The Nuclear Waste Technical Review Board wants to forge a closer working relationship with the Department of Energy’s Office of Environmental Management.
In a Jan. 10 letter to DOE Senior Adviser for Environmental Management William (Ike) White, Nuclear Waste Technical Review Board Chairwoman Jean Bahr urged “a framework for more regular interaction” between the two entities.
A closer relationship would help the board as it reviews the Energy Department’s management and disposal of high-level radioactive waste (HLW) and spent nuclear fuel, Bahr wrote.
The board, established through the 1987 Nuclear Waste Policy Amendments Act, advises Congress and the energy secretary on technical issues related to managing this radioactive material, Bahr noted in the letter. As a result, the 11-member, presidentially appointed panel has a longstanding interest in DOE’s “packaging, drying and storing SNF, as well as planning for transportation and disposal.” Only nine of the 11 positions currently filled.

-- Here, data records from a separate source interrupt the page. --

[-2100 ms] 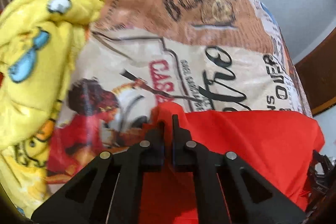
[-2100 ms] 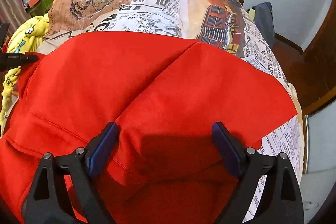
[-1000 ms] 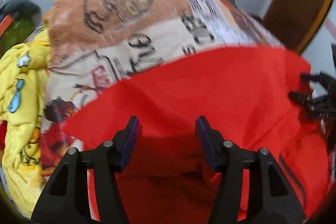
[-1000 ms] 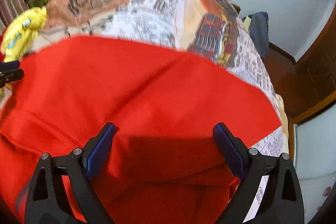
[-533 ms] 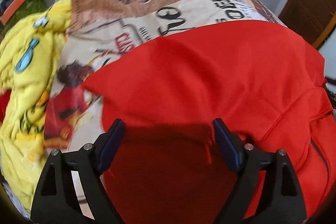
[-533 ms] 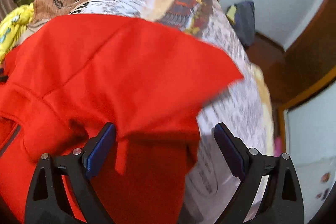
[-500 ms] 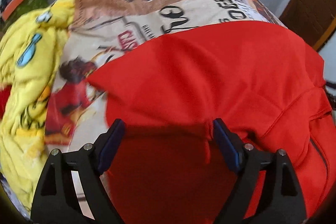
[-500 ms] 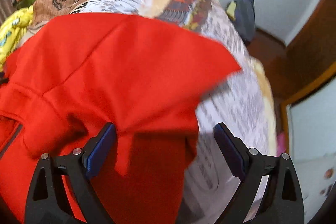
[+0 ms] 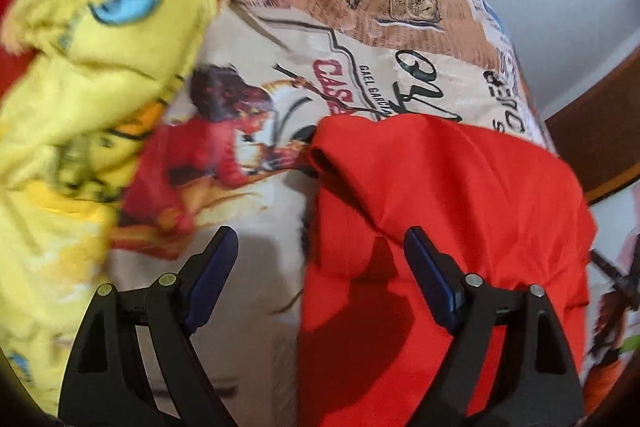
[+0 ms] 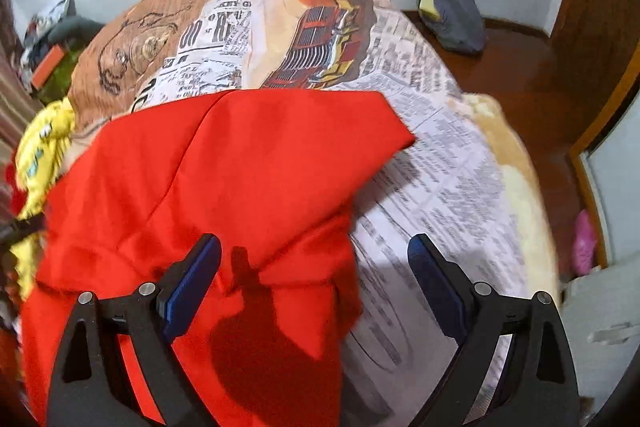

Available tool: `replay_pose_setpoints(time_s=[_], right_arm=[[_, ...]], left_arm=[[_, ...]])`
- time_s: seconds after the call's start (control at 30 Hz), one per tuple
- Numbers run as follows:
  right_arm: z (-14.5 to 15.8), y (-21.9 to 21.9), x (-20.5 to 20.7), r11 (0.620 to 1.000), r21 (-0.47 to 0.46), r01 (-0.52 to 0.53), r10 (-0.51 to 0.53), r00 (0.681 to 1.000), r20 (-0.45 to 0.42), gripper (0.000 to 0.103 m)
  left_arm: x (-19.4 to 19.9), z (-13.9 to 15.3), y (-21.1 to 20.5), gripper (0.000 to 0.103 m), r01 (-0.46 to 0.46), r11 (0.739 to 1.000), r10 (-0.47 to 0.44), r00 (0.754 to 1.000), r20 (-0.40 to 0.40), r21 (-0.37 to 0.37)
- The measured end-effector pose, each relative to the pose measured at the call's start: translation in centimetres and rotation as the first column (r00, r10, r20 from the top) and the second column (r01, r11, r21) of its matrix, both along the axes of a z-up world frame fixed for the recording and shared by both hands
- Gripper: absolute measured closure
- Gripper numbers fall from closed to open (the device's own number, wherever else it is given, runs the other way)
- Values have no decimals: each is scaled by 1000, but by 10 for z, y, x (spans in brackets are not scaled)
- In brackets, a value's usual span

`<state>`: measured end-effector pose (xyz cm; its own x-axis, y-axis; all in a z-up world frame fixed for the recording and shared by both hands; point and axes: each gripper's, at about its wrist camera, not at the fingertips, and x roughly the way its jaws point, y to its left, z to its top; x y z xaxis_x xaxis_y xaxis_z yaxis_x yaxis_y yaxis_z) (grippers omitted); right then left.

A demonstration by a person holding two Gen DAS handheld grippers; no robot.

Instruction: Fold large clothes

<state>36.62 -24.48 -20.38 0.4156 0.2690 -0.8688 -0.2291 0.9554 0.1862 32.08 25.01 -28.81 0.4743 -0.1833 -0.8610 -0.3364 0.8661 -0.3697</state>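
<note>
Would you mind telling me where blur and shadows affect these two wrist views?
Left wrist view: the yellow blanket is smeared by motion blur; a dark shadow falls on the red garment between the fingers. Right wrist view: the newspaper-print sheet blurs toward the right, and a gripper-shaped shadow lies on the garment; both views bow at the edges.

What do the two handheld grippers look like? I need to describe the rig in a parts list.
The left gripper and the right gripper look alike: each has two black plastic fingers built as open triangular frames, joined by linkages with round silver pin heads. The inner face of each fingertip carries a dark blue rectangular pad. No cables, markings, hands or sleeves show in either wrist view.
</note>
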Motion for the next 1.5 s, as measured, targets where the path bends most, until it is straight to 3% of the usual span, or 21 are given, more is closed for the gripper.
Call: replay_pose_setpoints(time_s=[0.07, 0.17, 0.33, 0.43, 0.53, 0.57, 0.63, 0.73, 0.9, 1.0, 1.17, 1.3, 1.5], right_arm=[[-10, 2, 10, 999, 28, 15, -14, 999, -34, 10], [-12, 6, 16, 999, 39, 21, -21, 1000, -11, 8], [-14, 16, 27, 993, 111, -46, 47, 999, -7, 11], [-16, 21, 33, 992, 117, -38, 38, 999, 4, 17], [-17, 23, 41, 993, 116, -10, 9, 1000, 10, 43], [-17, 21, 42, 992, 125, -2, 1, 1000, 6, 56], [-17, 13, 45, 982, 186, 13, -9, 1000, -22, 76], [-14, 8, 45, 971, 238, 28, -18, 999, -43, 83], [7, 26, 47, 986, 168, -12, 8, 1000, 25, 86], [21, 36, 57, 985, 168, -30, 19, 998, 67, 86], [37, 63, 83, 984, 165, -67, 46, 991, 127, 87], [31, 87, 103, 989, 130, -75, 57, 989, 139, 87], [-6, 89, 118, 995, 83, -45, 40, 997, 61, 85]], left_arm=[[9, -13, 4, 18, -15, 997, 15, 1000, -3, -79], [20, -34, 10, 18, -52, 980, 49, 999, -19, -192], [36, -39, 13, 19, -42, 949, 56, 998, 35, -312], [48, -43, 6, 36, -24, 942, 33, 999, 21, -334], [56, -44, 0, 67, -1, 944, 3, 1000, 6, -331], [59, -46, -2, 75, 0, 941, -2, 1000, -6, -338], [59, -42, -4, 83, -8, 950, 7, 1000, -3, -313], [60, -25, -12, 89, 2, 976, 2, 1000, 22, -218], [62, 28, -18, 91, 22, 999, -18, 994, 104, -35], [65, 63, -14, 91, 18, 999, -23, 984, 175, 29], [83, 95, -6, 91, 2, 994, -29, 969, 245, 108], [107, 80, -1, 91, -4, 988, -28, 980, 199, 158], [127, 2, 17, 90, -12, 994, 10, 1000, 16, 107]])
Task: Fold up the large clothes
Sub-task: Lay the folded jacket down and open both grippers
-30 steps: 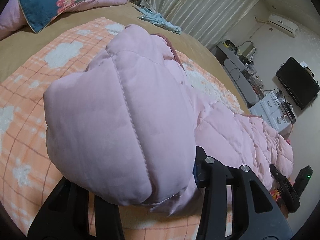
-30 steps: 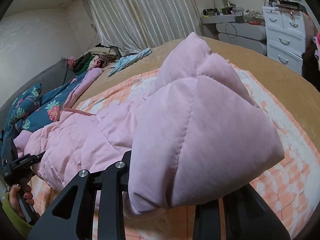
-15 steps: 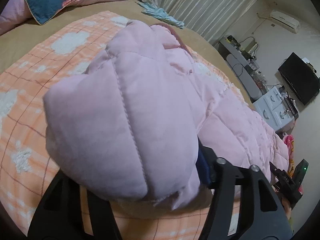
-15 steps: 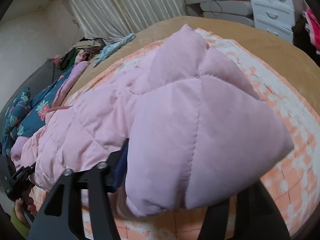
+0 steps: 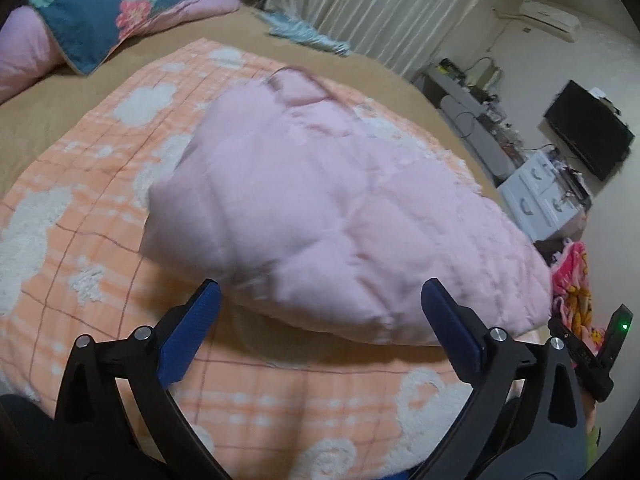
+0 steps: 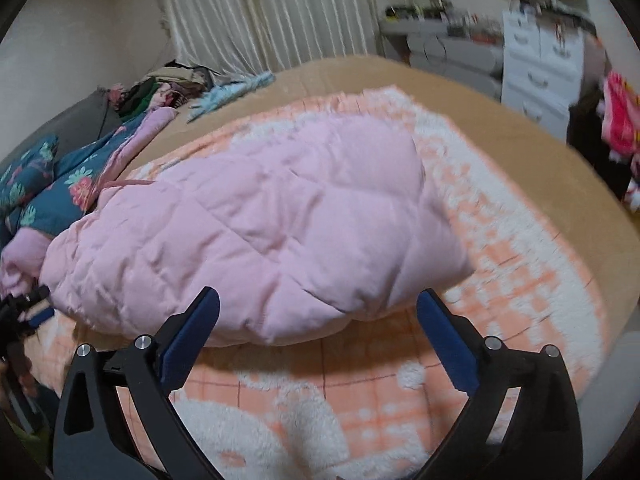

The nuclear cleanup office is doing research at Idaho National Laboratory into handling and transport of aluminum-clad spent nuclear fuel, much of it highly enriched uranium, according to a recent DOE presentation to the board. The Energy Department must also ultimately move high-level radioactive waste from where it was generated to a disposal site, whether Yucca Mountain, Nev., or somewhere else.
Currently, Environmental Management is launching a “broad range of research activities related to the management of aluminum-clad SNF” and development of a standard storage/disposal canister, Bahr said. But when the Nuclear Waste Technical Review Board discussed this issue during a November meeting in Arlington, Va., the DOE office participation was modest –providing only one overview presentation of its work on the canister.
The board “suggests that more regular interaction with DOE-EM at a senior management level would help us better plan for DOE-EM participation” in the future, Bahr said in the letter. She further proposed that “staff-to-staff meetings” would be a good start.
Bahr offered to talk with either by telephone or meet with While at Energy Department headquarters in Washington, D.C. There was no immediate word Wednesday on whether the parties have been in touch since the letter.